# EXERCISE GOAL
The answer should be every line below, repeated exactly, with the images left out.

# DATA

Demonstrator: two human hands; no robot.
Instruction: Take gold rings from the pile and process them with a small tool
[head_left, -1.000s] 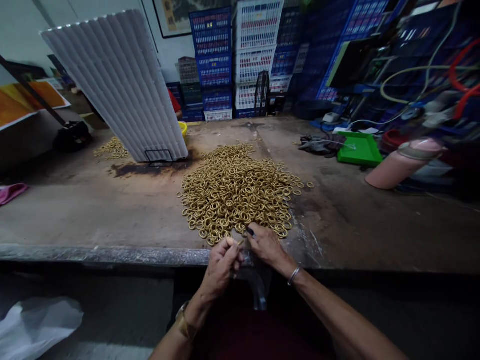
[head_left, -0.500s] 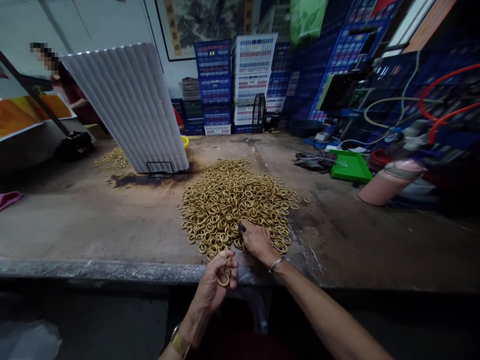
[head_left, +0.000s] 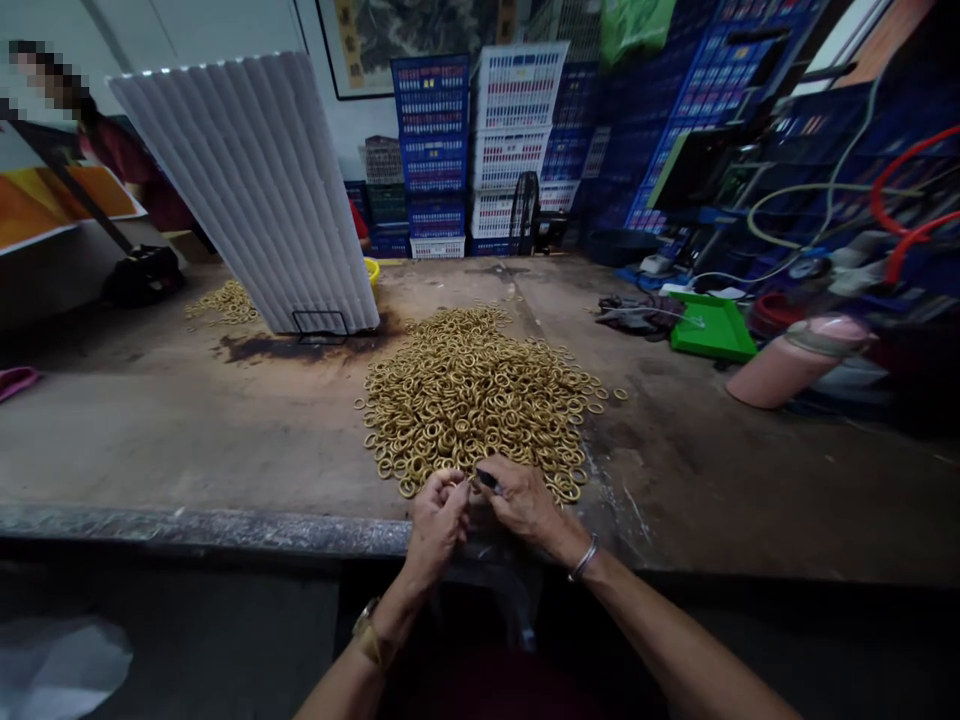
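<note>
Worn desk point(head_left: 187, 430) carried a ring pile point(head_left: 472, 390) w/ both hands at its near edge, left hand point(head_left: 435, 520) pinching one ring, right hand point(head_left: 525, 500) gripping a small dark tool, prob. to work it.

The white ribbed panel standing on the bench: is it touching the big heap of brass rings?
Apart. The head view shows bare, stained bench between the white ribbed panel and the heap of brass rings.

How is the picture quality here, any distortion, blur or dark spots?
Head view: wide-angle bending curves the bench edge and stretches the corners; the ring pile is evenly lit and sharp; below the bench it falls into shadow; both hands are slightly soft.
</note>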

# OUTPUT BELOW
Demonstrator: two human hands; no robot.
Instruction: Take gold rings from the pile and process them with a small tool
[head_left, -1.000s] 
[head_left, -0.500s] 
[head_left, +0.000s] 
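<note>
Worn desk point(head_left: 187, 430) carried a ring pile point(head_left: 472, 390) w/ both hands at its near edge, left hand point(head_left: 435, 520) pinching one ring, right hand point(head_left: 525, 500) gripping a small dark tool, prob. to work it.

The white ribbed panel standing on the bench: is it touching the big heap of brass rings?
Apart. The head view shows bare, stained bench between the white ribbed panel and the heap of brass rings.

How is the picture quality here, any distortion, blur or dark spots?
Head view: wide-angle bending curves the bench edge and stretches the corners; the ring pile is evenly lit and sharp; below the bench it falls into shadow; both hands are slightly soft.
</note>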

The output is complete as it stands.